No suelo ver mucho la televisión. No tengo demasiado tiempo libre y reconozco que prefiero leer. Aun así, siempre hay momentos en los que estoy tan cansada que me tiro en el sofá para holgazanear y… enciendo la televisión. Y me sorprende la abundancia de programas –creo que los hay en cualquier cadena– en los que se compite con otras personas para ganar dinero –o lo que sea– y que, en mi opinión, son de un gusto bastante dudoso.
No me refiero a los concursos clásicos en los que se ponen a prueba conocimientos o capacidades. Esas son competiciones moderadas en las que incluso las personas espectadoras pueden comprobar sus competencias desde sus casas, intentando resolver los retos planteados a los concursantes. En estos programas se puede incluso aprender de una manera lúdica sobre diferentes temas. Y aunque sean propuestas de simple entretenimiento, por tratarse de retos con pruebas de habilidad o más jocosas, estos concursos pueden ayudar a pasar un rato ameno.
A los concursos a los que me refiero son a aquellos en los que la competición tiene una componente importante de humillación hacia las personas que participan. Desde los programas de aventura en los que se hace sufrir casi hasta el maltrato físico a los concursantes, hasta los de cocina en los que se degrada a los futuros chefs de manera cruel, hay una gama de temáticas y dinámicas bastante variadas y, en mi opinión, muy rastreras.
No concibo el motivo, de verdad, es que no lo puedo comprender. No entiendo la razón de que humillar a una persona sea divertido. Sorprendentemente, son programas con grandes audiencias. Por supuesto, si no lo fueran, desaparecerían de antena. Y da miedo. Da miedo tanto la imaginación de los guionistas que programan semejantes desatinos, como la aceptación por parte de los televidentes de estos planteamientos tan hirientes.
El diseño es siempre parecido: la persona que participa en estos concursos hace lo que le piden –da lo mismo lo que le pidan, lo hace o lo intenta hacer– y, en la mayoría de los casos, un jurado se encarga de menospreciarle e insultarle tras haber finalizado la prueba. Si hay suerte, uno de los miembros de ese tribunal de expertos suaviza un poco la situación. Y la gente se ríe, mucha gente lo hace, porque parece que eso tiene gracia.

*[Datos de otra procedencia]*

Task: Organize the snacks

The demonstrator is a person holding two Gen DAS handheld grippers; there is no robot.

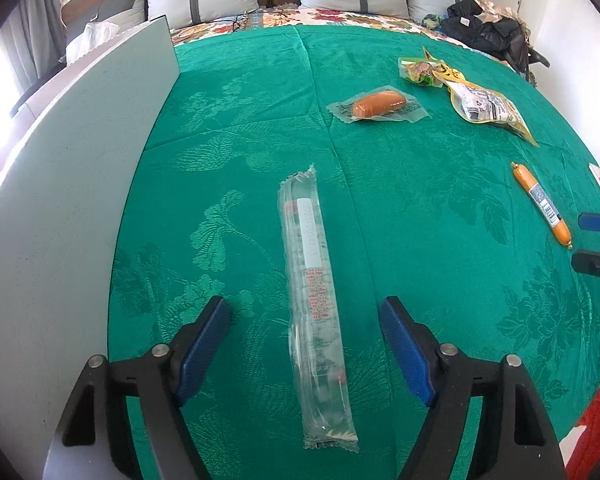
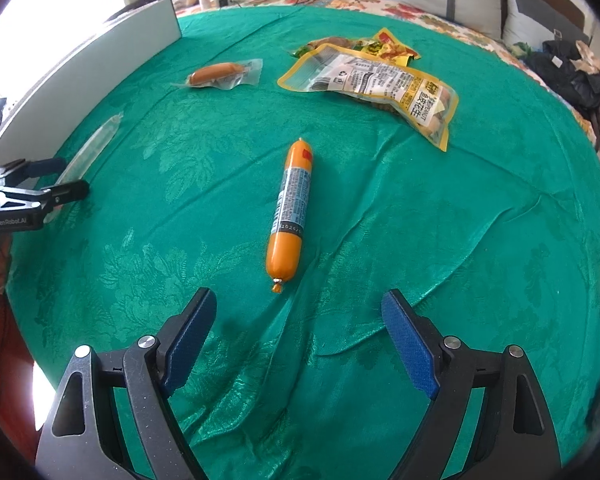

Muchas personas jóvenes consumen televisión, y muchas siguen este tipo de programas. Y después llega la vida real, en la que intentamos educar a niñas y niños en valores, incentivando su capacidad crítica, enseñándoles a razonar, transmitiéndoles cultura, hablándoles de la importancia del esfuerzo, mostrándoles comportamientos éticos. ¿Cómo encaja toda esta basura televisiva con una buena educación para las personas más jóvenes y manipulables? Los medios públicos –creo que también los privados, pero ese es otro tema– tendrían que cuidar sus contenidos y proporcionar una programación de calidad, formativa, crítica y valiente. La lucha por las audiencias no debería dirigir las decisiones sobre los programas a emitir.
Los mensajes que recibimos desde diferentes medios moldean nuestra manera de ver la vida, nuestra manera de actuar, nuestra manera de comportarnos con otras personas. Las niñas y niños, las y los jóvenes, son muy vulnerables. Estas propuestas de hipotético entretenimiento o de supuesta honesta competición, pueden llevarles a creer que es la manera en la que se debe actuar en nuestro día a día. ¿Cómo sorprendernos después ante situaciones de acoso, de humillación y de violencia entre jóvenes?
Deberíamos ser mucho más exigentes con lo que consumimos y demandamos. Nada es inocuo, no lo olvidemos. No se pueden aceptar como normales comportamientos lacerantes, aunque sean en programas aparentemente inofensivos. ¿En qué tipo de sociedad queremos vivir? Quizás alguien piense que exagero, que no es tan grave, que solo es entretenimiento. Sinceramente no lo creo. Quizás sea solo una moda y pase… ¡Ojalá!